## Exercise details
Repeat every line from the line containing "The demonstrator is" to the end of the data, exactly. Leave the pictures out.

━━━━━━

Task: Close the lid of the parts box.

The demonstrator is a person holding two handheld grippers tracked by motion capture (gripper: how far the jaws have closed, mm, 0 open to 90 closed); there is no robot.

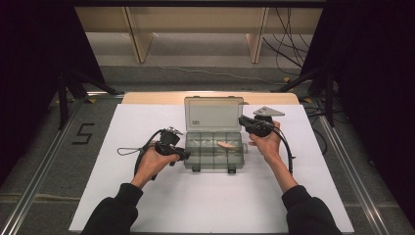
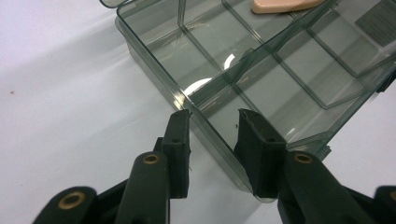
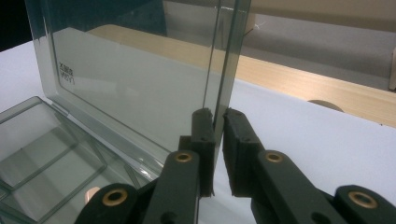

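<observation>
The box [image 1: 214, 149] lies open at the middle of the white sheet [image 1: 147, 205], its lid [image 1: 213, 113] standing upright along its far side. In the high view the box's dividers are faint, and the far compartments are partly lost in the lid's reflection. A pale, flat piece [image 1: 226, 145] lies in a compartment toward the right of the box; in the left gripper view the piece [image 2: 285, 4] is cut off by the top edge, so its shape cannot be made out. A small label on the lid [image 3: 66, 76] is seen from the back and cannot be read.

The left gripper [image 1: 185, 155] is held at the box's left near corner. In its own view the box's side wall [image 2: 205, 126] is seen to pass between the two jaws, one inside the box and one outside. Whether the pads press on the wall cannot be told; a gap shows on the outer side.

The right gripper [image 1: 243, 121] is held at the lid's right edge. In its own view the lid's edge [image 3: 219, 79] is seen pinched between the nearly closed jaws, so the lid is gripped. The lid's top is cut off by the frame there.

Bare sheet lies to the left, right and near side of the box. Behind the lid only a narrow strip of sheet remains before the wooden table edge [image 1: 147, 98].
</observation>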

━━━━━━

## Written response
The demonstrator is a person holding two handheld grippers tracked by motion capture (gripper: how far the jaws have closed, mm, 0 open to 90 closed); there is no robot.


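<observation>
The box [image 1: 214, 149] lies open at the middle of the white sheet [image 1: 147, 205], its lid [image 1: 213, 113] standing upright along its far side. In the high view the box's dividers are faint, and the far compartments are partly lost in the lid's reflection. A pale, flat piece [image 1: 226, 145] lies in a compartment toward the right of the box; in the left gripper view the piece [image 2: 285, 4] is cut off by the top edge, so its shape cannot be made out. A small label on the lid [image 3: 66, 76] is seen from the back and cannot be read.

The left gripper [image 1: 185, 155] is held at the box's left near corner. In its own view the box's side wall [image 2: 205, 126] is seen to pass between the two jaws, one inside the box and one outside. Whether the pads press on the wall cannot be told; a gap shows on the outer side.

The right gripper [image 1: 243, 121] is held at the lid's right edge. In its own view the lid's edge [image 3: 219, 79] is seen pinched between the nearly closed jaws, so the lid is gripped. The lid's top is cut off by the frame there.

Bare sheet lies to the left, right and near side of the box. Behind the lid only a narrow strip of sheet remains before the wooden table edge [image 1: 147, 98].
</observation>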

The output requires no further additions.